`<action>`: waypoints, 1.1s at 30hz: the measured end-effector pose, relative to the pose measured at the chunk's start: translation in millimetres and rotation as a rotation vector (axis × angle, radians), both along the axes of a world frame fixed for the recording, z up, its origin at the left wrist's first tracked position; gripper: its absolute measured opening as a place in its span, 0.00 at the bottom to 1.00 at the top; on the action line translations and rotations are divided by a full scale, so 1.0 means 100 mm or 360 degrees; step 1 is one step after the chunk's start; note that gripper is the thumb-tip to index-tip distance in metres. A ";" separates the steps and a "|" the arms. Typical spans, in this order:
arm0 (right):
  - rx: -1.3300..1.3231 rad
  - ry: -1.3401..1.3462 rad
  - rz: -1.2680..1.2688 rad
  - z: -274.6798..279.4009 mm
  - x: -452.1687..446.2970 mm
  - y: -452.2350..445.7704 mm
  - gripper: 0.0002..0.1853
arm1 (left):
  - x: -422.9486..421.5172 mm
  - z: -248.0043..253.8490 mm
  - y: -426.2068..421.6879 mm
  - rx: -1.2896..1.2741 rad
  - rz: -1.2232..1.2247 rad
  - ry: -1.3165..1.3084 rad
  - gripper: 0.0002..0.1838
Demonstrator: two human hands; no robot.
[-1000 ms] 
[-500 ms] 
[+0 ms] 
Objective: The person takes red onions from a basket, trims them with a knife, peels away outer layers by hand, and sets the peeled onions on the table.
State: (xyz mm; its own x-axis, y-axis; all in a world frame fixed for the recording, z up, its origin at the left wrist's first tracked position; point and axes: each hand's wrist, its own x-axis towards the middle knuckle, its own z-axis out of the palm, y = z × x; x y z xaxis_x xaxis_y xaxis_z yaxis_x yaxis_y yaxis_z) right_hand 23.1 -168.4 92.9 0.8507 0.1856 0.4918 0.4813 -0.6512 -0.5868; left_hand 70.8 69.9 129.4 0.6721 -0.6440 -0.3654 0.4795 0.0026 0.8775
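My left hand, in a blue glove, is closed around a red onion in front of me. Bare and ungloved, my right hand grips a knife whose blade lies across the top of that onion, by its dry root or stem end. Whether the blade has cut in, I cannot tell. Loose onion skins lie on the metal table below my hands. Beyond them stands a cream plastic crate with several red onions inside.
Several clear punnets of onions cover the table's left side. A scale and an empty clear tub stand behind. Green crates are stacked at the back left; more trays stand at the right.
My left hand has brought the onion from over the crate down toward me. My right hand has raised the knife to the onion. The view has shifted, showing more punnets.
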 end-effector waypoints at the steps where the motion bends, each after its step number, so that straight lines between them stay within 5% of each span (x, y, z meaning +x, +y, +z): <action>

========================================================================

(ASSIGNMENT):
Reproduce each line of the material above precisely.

(EXPECTED ANSWER):
`<action>`: waypoints, 1.1s at 30hz: the measured end-effector pose, relative to the pose measured at the chunk's start: translation in millimetres and rotation as a rotation vector (axis × angle, radians), both along the axes of a world frame fixed for the recording, z up, its origin at the left wrist's first tracked position; gripper: its absolute measured opening as a place in its span, 0.00 at the bottom to 1.00 at the top; on the action line translations and rotations are divided by a full scale, so 1.0 means 100 mm or 360 degrees; step 1 is one step after the chunk's start; note that gripper is the thumb-tip to index-tip distance in metres. A ";" separates the steps and a "|" the arms. Typical spans, in this order:
arm0 (right):
  - rx: -1.3300..1.3231 rad
  - ry: -1.3401..1.3462 rad
  - rz: -1.2680..1.2688 rad
  - z: -274.6798..279.4009 mm
  - x: -452.1687..446.2970 mm
  - y: -452.2350..445.7704 mm
  - gripper: 0.0002..0.1853
arm1 (left):
  - x: -422.9486..421.5172 mm
  - z: -248.0043..253.8490 mm
  - y: -426.2068..421.6879 mm
  - rx: -1.2896..1.2741 rad
  - rz: -1.2232..1.2247 rad
  - ry: -1.3165..1.3084 rad
  - gripper: 0.0002..0.1838
Demonstrator: two human hands; no robot.
[-1000 ms] 
[-500 ms] 
[+0 ms] 
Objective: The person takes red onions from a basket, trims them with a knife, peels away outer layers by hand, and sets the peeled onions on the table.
State: (xyz mm; its own x-axis, y-axis; all in a world frame fixed for the recording, z up, its origin at the left wrist's first tracked position; point and axes: each hand's wrist, its own x-axis towards the middle knuckle, its own z-axis out of the palm, y = z × x; x y z xaxis_x xaxis_y xaxis_z yaxis_x yaxis_y yaxis_z) right_hand 23.1 -168.4 92.9 0.8507 0.1856 0.4918 0.4813 -0.6512 -0.5868; left_hand 70.8 69.9 129.4 0.6721 -0.6440 -0.3654 0.4795 0.0026 0.8775
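My left hand, in a blue glove, is closed around a red onion in front of me. Bare and ungloved, my right hand grips a knife whose blade lies across the top of that onion, by its dry root or stem end. Whether the blade has cut in, I cannot tell. Loose onion skins lie on the metal table below my hands. Beyond them stands a cream plastic crate with several red onions inside.
Several clear punnets of onions cover the table's left side. A scale and an empty clear tub stand behind. Green crates are stacked at the back left; more trays stand at the right.
My left hand has brought the onion from over the crate down toward me. My right hand has raised the knife to the onion. The view has shifted, showing more punnets.
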 end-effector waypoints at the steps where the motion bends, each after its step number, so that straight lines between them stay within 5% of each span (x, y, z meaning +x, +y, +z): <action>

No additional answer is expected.